◆ Assignment: Leaving out the images, repeat all the lines below exactly.

----------

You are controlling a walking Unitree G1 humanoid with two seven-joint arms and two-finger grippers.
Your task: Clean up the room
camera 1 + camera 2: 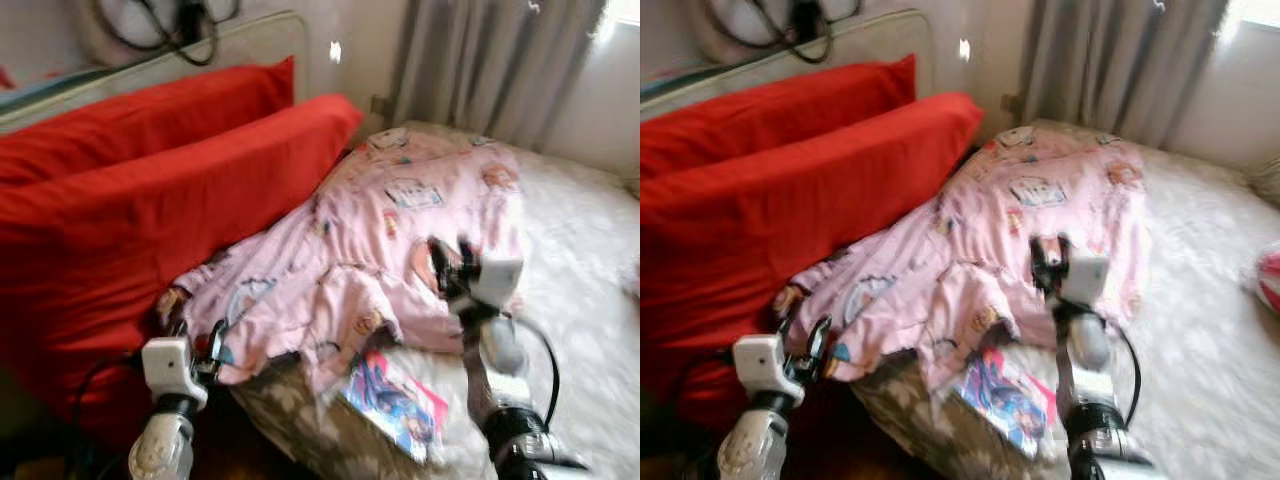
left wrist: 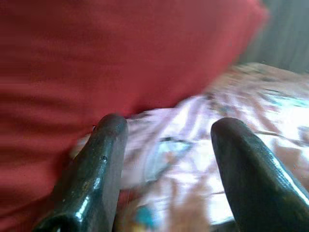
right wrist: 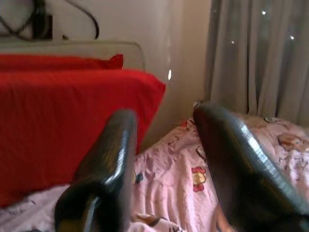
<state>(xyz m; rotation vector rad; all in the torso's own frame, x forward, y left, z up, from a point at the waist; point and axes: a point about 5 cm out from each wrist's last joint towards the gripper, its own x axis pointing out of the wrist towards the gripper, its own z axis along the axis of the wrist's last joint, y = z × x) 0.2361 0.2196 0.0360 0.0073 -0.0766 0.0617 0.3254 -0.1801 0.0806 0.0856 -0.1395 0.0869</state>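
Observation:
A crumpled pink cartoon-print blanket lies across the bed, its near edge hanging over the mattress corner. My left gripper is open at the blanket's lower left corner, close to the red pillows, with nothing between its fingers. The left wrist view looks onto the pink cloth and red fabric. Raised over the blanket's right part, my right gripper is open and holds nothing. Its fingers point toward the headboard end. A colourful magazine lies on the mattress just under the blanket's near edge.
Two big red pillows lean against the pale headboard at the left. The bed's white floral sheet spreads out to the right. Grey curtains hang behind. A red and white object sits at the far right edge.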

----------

◆ Exercise solution:
You are controlling a walking Unitree G1 humanoid with two seven-joint arms and two-finger grippers.
Your task: Clean up the room
camera 1 + camera 2: 
left wrist: 
right wrist: 
<state>(xyz m; rotation vector rad; all in the torso's own frame, x forward, y left, z up, from a point at the waist; point and axes: a point about 5 cm out from each wrist's last joint towards the gripper, its own x axis pointing out of the wrist towards the gripper, its own z axis along the axis of the wrist's last joint, y = z × x) 0.2361 0.2196 0.0360 0.0073 -0.0766 0.0617 0.3254 -0.1801 0.0806 0.0856 -0.1395 0.0869</state>
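Observation:
A crumpled pink cartoon-print blanket lies across the bed, its near edge hanging over the mattress corner. My left gripper is open at the blanket's lower left corner, close to the red pillows, with nothing between its fingers. The left wrist view looks onto the pink cloth and red fabric. Raised over the blanket's right part, my right gripper is open and holds nothing. Its fingers point toward the headboard end. A colourful magazine lies on the mattress just under the blanket's near edge.
Two big red pillows lean against the pale headboard at the left. The bed's white floral sheet spreads out to the right. Grey curtains hang behind. A red and white object sits at the far right edge.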

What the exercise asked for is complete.